1. The introduction, in accordance with Policy Paper 84, Empowerment, Fairness and Quality in Health Care (2008), of an equal entitlement to treatment for all NHS patients; mental health service users would be entitled to treatment within the condition-specific maximum waiting time by 2012, failing which they would be guaranteed access to treatment paid for privately by the NHS. As a 'cinderella service', waiting times are currently unacceptably long and Liberal Democrats are committed to ensuring that mental health services are resourced, organized and prioritized to make sure that no waiting time for treatment is longer than three months.

2. Personal care budgets to be granted to those patients who are able to make informed choices.

3. The introduction of the patient contract for those with mental health needs, as laid out in Policy Paper 84, Empowerment, Fairness and Quality in Health Care.

4. Independent Patient Advocates, providing information, guidance and support to both mental health patients and carers.

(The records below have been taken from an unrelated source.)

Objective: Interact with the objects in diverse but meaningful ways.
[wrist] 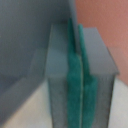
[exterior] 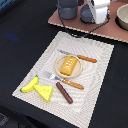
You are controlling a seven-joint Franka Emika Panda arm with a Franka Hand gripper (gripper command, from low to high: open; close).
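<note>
On a beige placemat point(exterior: 95, 70) a golden-brown bread loaf point(exterior: 69, 64) lies on a small round plate point(exterior: 60, 68). Near the mat's front left corner lie a yellow banana point(exterior: 30, 84) and a yellow cheese wedge point(exterior: 45, 91), with a brown sausage point(exterior: 64, 93) beside them. A grey saucepan point(exterior: 67, 9) stands on a brown board point(exterior: 107, 30) at the back. My gripper point(exterior: 97, 12) hangs over that board, far from the mat. In the wrist view the gripper point(wrist: 76, 35) is shut, its green pads point(wrist: 74, 85) pressed together with nothing between them.
A knife point(exterior: 80, 56) and a fork point(exterior: 65, 81), both with orange handles, lie on either side of the plate. A second dark vessel point(exterior: 86, 15) and a pale bowl point(exterior: 122, 17) stand on the board. A black cable point(exterior: 75, 31) trails off it. The table is black.
</note>
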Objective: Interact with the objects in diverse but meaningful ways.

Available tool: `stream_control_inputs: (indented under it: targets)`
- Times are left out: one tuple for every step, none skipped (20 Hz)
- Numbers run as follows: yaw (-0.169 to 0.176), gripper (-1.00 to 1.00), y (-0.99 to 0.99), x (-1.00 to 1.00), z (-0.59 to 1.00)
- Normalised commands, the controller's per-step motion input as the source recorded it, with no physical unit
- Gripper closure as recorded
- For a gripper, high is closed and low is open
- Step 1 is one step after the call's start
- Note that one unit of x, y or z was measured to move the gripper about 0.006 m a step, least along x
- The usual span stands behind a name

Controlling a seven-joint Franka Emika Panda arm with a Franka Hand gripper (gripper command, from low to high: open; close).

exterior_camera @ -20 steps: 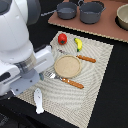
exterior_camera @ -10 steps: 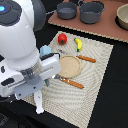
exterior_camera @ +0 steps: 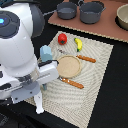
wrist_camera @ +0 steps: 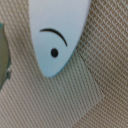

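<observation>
Arm (exterior_camera: 22, 47) is crowding the exterior view's left, farther over the woven mat (exterior_camera: 97, 65) than 0.5 s ago; mat's right half is staying open. Two grey pots (exterior_camera: 91, 11) are sitting at the far counter edge. Tomato (exterior_camera: 62, 38) & banana (exterior_camera: 78, 44) are lying near the round plate (exterior_camera: 68, 66). White elongated piece (wrist_camera: 59, 35) is overhanging the mat's corner. Gripper (exterior_camera: 30, 92): prob. hidden behind the arm, can't tell if open.

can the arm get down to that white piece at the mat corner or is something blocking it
Probably yes. The small white elongated piece lies on the woven mat's near corner with nothing on top of it, and the wrist view shows it directly below the camera. Whether the gripper is open cannot be told.
</observation>
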Motion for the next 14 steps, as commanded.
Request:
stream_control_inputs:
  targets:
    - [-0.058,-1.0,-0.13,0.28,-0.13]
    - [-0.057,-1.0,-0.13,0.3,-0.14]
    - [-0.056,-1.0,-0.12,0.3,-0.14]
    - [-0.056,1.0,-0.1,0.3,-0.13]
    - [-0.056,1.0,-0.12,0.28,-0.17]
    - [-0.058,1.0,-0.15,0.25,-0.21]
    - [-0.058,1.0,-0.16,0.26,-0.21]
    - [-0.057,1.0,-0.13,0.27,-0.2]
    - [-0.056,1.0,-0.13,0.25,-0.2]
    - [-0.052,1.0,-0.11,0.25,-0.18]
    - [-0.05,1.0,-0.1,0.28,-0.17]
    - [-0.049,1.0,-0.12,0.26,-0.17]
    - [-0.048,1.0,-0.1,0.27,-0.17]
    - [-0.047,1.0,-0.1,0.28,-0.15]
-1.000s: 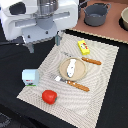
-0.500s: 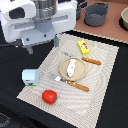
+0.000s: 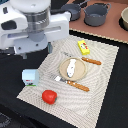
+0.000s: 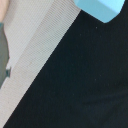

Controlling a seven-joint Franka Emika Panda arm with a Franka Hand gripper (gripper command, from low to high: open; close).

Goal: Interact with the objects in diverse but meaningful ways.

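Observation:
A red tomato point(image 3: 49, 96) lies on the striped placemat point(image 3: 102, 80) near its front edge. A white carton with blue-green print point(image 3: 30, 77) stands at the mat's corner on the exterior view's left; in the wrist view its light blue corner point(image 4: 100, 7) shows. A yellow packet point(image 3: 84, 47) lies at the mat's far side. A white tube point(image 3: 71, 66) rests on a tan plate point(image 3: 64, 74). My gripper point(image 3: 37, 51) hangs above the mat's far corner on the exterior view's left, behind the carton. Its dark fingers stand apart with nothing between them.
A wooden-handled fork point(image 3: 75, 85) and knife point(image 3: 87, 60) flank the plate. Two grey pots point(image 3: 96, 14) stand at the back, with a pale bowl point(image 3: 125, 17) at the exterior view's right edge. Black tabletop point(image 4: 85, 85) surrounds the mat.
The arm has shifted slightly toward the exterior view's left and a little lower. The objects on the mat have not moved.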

5. The ending of mixed sex wards in mental health units.

6. An absolute prohibition on anyone below the age of 18 being placed on an adult mental health ward.

7. Extra investment in clinician and practitioner capacity to ensure high-quality and effective services for both individuals and families.

8. Additional investment in mental health infrastructure in order to ensure appropriate and modern facilities for all patients.

9. The provision of extra capacity in mental health intensive care and forensic units to divert people in need of treatment away from prison and to assist those already in prison.

10. The application of the mental health guarantee standard to mentally ill prisoners.

11. A review of the basis on which NICE arrives at its judgments on the cost-effectiveness of treatments, aiming to arrive at a new system assessing costs and benefits as widely and as objectively as possible to try and capture in an equitable way the wider costs to the individual, carers and the economy of mental health conditions.

12. The introduction of effective financial incentives for Job Centre Plus and the NHS to ensure the provision of treatment assisting those on incapacity benefit back into appropriate work.

13. Employment support providers to be given the right to commission services outside the NHS if an individual experiences long delays in accessing mental health treatment.